Pour Treubig, on touche là à l’un des principaux problèmes de l’industrie de la sécurité : « ce ne sont pas nécessairement les produits qui échouent; c’est l’ensemble du processus. »
Des produits qui continuent d’évoluer
Avant le rachat de Mandiant, FireEye a complété ses capacités de réaction automatisée aux incidents au niveau du terminal en s’appuyant sur l’intégration de produits tiers, dont ceux de Verdasys. Bit9 offre des points d’intégration comparable, tant avec les outils de FireEye qu’avec ceux de la plate-forme Wildfire de Palo Alto Networks.
Brian Foster, directeur technique de Damballa, souligne que ses produits offrent également des capacités de réactions automatisées. Mais sans indiquer combien de ses clients les mettent à profit. La semaine passée, Damballa a annoncé l’intégration de son produit Failsage avec la technologie de ForeScout, peut-être plus connu pour son outil de contrôle des accès au réseau. Mais pour Foster, cette intégration permettra de réduire les ressources nécessaires à la gestion manuelle des alertes.

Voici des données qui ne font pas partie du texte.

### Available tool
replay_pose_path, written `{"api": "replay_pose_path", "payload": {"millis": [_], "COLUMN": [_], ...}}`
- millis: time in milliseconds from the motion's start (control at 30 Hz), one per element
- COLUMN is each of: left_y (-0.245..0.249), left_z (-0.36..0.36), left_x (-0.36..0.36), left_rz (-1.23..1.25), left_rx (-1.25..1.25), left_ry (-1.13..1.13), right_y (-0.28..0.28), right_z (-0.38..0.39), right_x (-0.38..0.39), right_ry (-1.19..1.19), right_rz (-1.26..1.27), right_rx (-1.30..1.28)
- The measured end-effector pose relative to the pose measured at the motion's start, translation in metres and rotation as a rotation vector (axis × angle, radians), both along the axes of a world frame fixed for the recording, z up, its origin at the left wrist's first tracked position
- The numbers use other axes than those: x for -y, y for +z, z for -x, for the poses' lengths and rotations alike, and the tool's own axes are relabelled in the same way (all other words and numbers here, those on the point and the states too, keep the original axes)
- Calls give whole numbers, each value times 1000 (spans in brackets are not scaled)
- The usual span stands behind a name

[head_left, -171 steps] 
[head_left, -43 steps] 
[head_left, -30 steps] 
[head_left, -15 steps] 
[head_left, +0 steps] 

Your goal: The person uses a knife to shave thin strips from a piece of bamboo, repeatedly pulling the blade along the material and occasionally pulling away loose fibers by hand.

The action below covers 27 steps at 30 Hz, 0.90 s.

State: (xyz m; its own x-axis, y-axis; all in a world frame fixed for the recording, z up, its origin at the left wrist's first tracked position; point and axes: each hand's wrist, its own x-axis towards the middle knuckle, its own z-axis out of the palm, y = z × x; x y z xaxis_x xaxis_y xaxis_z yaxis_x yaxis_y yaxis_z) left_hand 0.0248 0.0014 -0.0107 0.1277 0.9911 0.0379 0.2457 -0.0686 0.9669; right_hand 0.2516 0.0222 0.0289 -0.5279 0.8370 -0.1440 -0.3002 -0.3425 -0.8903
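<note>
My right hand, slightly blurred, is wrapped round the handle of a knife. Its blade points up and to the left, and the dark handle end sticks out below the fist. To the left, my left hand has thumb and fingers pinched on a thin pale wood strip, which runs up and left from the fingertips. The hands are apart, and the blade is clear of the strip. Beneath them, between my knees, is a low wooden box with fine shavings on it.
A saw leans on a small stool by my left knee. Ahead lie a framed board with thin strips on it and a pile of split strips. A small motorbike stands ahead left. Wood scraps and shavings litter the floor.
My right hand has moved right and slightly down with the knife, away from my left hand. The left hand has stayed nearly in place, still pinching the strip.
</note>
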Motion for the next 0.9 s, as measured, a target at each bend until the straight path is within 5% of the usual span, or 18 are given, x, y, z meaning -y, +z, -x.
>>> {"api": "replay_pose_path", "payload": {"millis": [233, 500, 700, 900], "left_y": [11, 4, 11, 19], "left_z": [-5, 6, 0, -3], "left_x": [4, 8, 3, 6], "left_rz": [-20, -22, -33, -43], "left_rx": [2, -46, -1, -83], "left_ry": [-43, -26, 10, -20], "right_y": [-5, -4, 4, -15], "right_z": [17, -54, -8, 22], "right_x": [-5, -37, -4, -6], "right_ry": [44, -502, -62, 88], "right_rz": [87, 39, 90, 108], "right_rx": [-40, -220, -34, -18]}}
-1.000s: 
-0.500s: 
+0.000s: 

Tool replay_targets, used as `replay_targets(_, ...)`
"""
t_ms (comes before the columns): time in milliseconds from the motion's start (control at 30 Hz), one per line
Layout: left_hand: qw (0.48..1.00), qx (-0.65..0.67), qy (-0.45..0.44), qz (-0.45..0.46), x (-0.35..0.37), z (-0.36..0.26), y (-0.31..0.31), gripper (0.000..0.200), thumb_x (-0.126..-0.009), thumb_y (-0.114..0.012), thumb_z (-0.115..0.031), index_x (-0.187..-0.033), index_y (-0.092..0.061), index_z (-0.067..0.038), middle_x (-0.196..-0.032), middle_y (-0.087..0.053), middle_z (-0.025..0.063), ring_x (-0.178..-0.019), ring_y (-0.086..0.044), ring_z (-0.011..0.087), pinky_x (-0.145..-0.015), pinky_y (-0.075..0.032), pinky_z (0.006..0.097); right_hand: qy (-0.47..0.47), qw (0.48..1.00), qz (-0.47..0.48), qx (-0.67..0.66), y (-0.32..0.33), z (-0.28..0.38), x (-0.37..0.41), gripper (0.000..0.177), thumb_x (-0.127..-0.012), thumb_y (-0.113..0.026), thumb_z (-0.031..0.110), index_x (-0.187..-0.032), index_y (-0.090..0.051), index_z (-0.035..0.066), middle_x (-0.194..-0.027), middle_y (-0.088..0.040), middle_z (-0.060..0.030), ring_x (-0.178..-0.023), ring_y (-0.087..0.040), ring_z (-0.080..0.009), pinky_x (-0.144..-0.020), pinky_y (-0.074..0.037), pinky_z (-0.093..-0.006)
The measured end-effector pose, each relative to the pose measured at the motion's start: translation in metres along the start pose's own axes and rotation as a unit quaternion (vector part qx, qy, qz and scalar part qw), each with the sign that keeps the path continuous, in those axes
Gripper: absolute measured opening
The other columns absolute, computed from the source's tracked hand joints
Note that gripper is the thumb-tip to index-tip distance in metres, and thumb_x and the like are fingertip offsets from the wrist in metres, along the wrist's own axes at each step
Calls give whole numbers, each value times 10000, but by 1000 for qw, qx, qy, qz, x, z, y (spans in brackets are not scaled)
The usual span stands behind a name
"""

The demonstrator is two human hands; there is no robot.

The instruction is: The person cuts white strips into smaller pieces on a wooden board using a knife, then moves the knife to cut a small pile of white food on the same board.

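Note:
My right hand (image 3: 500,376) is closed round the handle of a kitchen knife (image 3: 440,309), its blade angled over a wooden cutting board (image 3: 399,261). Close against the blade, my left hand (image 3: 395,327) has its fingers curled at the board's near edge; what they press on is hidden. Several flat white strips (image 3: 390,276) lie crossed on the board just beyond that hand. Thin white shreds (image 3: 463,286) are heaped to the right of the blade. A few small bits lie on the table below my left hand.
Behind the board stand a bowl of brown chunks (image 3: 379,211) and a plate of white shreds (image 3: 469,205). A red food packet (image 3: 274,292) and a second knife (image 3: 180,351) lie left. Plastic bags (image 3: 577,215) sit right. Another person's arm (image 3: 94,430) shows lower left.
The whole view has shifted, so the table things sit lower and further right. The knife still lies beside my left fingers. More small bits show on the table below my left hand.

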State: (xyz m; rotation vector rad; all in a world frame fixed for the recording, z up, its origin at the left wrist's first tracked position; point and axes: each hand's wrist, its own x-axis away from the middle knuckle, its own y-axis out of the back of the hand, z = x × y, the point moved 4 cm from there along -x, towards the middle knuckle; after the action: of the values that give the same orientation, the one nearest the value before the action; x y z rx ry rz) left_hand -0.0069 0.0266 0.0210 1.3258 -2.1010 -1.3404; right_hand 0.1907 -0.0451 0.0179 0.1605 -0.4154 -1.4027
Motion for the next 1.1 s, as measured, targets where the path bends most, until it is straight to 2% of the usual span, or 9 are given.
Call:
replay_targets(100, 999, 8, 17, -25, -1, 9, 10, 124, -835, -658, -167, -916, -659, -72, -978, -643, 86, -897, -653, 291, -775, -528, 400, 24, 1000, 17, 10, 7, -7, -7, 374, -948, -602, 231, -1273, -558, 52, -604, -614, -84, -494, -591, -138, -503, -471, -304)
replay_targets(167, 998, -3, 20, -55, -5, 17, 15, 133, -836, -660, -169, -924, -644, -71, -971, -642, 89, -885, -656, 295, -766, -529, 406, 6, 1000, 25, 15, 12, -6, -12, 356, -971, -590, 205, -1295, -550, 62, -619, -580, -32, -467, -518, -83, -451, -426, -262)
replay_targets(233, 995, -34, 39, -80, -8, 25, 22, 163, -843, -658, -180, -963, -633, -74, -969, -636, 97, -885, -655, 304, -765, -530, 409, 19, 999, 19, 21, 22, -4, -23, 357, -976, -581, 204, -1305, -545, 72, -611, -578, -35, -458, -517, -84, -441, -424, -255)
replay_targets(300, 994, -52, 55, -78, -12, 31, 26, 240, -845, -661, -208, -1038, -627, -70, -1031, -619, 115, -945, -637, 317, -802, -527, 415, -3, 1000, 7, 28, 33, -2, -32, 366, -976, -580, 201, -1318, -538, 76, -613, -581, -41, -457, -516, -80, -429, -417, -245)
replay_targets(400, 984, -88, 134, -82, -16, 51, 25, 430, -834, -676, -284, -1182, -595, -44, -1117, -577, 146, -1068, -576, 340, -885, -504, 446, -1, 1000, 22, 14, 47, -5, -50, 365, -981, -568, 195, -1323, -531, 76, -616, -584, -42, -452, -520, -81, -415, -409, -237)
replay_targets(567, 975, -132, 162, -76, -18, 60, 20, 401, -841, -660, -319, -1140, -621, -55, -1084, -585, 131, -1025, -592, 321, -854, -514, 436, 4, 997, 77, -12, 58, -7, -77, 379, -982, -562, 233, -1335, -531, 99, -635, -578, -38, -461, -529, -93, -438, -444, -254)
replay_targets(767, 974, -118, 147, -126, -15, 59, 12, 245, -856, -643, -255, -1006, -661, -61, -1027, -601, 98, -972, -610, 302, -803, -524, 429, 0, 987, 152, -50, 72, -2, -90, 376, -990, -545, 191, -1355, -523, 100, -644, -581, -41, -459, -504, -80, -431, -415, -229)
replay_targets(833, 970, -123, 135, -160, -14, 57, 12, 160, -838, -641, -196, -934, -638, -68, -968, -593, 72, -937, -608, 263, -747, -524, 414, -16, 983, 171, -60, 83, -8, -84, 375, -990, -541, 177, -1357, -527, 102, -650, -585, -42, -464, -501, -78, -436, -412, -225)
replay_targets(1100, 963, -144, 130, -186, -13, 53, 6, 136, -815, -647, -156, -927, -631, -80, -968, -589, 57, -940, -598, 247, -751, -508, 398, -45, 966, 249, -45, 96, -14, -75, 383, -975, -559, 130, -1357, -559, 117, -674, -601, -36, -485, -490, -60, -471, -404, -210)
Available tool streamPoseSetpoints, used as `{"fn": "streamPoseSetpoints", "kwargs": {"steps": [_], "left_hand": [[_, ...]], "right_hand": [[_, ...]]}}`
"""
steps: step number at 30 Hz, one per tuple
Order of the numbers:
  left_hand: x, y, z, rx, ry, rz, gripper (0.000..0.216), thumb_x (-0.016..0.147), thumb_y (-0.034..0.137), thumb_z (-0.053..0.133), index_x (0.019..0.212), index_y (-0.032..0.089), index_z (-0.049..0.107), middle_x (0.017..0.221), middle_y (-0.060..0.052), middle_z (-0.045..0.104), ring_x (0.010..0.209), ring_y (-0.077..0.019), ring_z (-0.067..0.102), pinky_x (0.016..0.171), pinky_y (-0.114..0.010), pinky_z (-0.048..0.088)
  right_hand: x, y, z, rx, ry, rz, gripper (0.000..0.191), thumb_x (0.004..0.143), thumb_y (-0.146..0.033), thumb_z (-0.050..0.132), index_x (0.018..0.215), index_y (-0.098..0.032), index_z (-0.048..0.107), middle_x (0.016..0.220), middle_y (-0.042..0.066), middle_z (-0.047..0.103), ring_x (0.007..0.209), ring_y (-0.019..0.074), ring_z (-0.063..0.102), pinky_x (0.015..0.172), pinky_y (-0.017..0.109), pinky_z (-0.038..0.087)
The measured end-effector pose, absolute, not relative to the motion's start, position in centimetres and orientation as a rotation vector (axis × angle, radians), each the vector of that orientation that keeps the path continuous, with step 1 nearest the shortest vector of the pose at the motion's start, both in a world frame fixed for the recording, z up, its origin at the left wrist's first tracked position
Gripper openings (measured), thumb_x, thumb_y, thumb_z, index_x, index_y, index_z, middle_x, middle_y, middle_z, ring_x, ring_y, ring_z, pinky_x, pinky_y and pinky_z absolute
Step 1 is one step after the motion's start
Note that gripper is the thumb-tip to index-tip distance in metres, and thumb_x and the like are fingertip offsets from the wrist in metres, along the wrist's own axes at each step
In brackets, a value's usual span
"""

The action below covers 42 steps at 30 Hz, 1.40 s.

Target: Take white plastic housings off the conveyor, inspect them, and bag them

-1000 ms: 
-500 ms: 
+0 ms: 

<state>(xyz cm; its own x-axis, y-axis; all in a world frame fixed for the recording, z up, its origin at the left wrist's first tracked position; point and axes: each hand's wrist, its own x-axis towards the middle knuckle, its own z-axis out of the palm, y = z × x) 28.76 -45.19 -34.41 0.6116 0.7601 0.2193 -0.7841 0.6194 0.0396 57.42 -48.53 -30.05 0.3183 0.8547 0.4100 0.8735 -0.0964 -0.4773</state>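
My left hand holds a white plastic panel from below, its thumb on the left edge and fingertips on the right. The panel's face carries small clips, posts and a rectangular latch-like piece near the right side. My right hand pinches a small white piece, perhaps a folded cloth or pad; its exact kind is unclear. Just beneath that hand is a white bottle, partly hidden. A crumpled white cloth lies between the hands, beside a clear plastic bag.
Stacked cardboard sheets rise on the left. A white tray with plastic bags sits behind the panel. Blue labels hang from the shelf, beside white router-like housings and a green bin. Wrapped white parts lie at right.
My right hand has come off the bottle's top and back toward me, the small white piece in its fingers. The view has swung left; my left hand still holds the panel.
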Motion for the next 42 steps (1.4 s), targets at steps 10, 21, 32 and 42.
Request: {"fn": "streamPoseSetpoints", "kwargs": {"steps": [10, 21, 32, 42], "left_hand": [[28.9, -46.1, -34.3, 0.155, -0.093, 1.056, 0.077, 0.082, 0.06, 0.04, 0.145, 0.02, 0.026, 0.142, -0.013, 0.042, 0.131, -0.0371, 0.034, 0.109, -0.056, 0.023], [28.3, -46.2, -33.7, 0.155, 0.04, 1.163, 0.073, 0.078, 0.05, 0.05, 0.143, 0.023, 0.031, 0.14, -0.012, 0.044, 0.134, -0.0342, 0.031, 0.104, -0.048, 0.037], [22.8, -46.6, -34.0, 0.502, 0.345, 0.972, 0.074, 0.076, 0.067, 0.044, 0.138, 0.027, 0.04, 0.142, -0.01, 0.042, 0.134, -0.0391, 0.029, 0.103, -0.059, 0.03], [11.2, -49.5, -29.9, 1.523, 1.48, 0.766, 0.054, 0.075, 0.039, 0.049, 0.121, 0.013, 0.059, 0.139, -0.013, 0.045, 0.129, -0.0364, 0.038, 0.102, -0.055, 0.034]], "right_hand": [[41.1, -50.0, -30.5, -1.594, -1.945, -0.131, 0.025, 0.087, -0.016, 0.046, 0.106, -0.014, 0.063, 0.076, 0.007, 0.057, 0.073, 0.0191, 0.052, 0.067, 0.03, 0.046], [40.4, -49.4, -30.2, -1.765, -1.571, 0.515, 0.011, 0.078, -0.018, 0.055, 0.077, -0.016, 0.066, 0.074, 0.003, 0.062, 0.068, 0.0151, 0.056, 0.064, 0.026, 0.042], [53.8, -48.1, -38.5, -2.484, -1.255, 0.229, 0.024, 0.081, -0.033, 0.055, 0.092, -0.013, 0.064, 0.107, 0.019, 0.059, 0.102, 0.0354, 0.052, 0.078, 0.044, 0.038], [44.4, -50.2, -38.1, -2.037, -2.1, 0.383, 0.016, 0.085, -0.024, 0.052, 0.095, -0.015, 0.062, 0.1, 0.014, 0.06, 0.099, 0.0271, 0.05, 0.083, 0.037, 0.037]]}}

Pour Holland toutefois, tant que les technologies de sécurité réseau et des terminaux ne seront pas plus étroitement alignées, les clients de FireEye, de Damballa ou encore de Palo Alto Networks vont probablement continuer de gérer les alertes comme le font la plupart des clients de Forrester : en alimentant leur SIEM de données remontées par ces produits avant de gérer manuellement les alertes générées par deux ou trois de ces équipements. Et de recommander aux entreprises de s’intéresser à des tiers comme NetCitadel, dont les outils servent de médiateur entre produits de sécurité réseau en appliquant les contrôles de sécurité, et en supervisant, voire bloquant, le trafic en fonction des données remontées par le SIEM, notamment. Un tel service promet d’aider les entreprises à avancer vers une réaction plus rapide aux incidents, selon Holland. Et ce, tout en minimisant certains autres risques induits par l’automatisation, en corrélant l’information entre plusieurs technologies plutôt qu’en ne faisant confiance qu’à une seule d’entre elle. Au risque de bloquer le trafic légitime.
« Je pense que les solutions de protection des terminaux de nouvelle génération ne sont pas aussi matures que les outils de FireEye. Et souvent, les clients cherchent juste à établir un budget pour déployer une solution comparable. Mais ils s’aperçoivent souvent qu’ils ont alors besoin de solutions pour le réseau et pour les terminaux capables de fonctionner en tandem », indique Holland. Et d’ajouter qu’il est « absolument nécessaire d’avoir une certaine coordination entre les contrôles de sécurité du réseau et les contrôles de sécurité des terminaux ».
Adapté de l’anglais par la rédaction.